The article also said the UK wanted to “lead the carbon capture challenge”, and the British government backed that ambition with a modest commitment of £20m to support the technology. That looks like a diminished ambition compared to the mid-2000s, when the Labour government announced plans to support carbon capture and there was talk that it could back a pilot project with a budget of up to £1bn. The UK’s first carbon capture project, Acorn, is expected to be operational by the mid-2020s, about a decade later than the Labour government had hoped it might have its pilot plant in service.
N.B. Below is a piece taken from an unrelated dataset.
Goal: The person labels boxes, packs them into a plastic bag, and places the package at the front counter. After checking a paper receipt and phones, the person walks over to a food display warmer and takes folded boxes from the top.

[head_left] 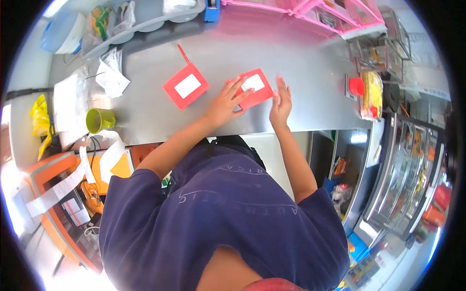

There will be questions, too, about the wider application of lessons from Acorn, which is described as a minimum viable full chain carbon capture, transport and offshore storage project that will use “the unique combination of legacy circumstances in northeast Scotland”.
That said, the attendance of the chief executives of BP, Royal Dutch Shell and Peabody Energy at the summit showed there is still great interest in the fossil fuel industries in the potential of carbon capture. The Oil and Gas Climate Initiative, the group of companies working on ways to reduce greenhouse gas emissions, has been active in promoting and supporting ideas for carbon capture. The technology has also been one of the few areas in which the Trump administration has shown any interest in addressing the issue of climate change. The lesson of the past decade, however, is that carbon capture will need a lot more momentum behind it.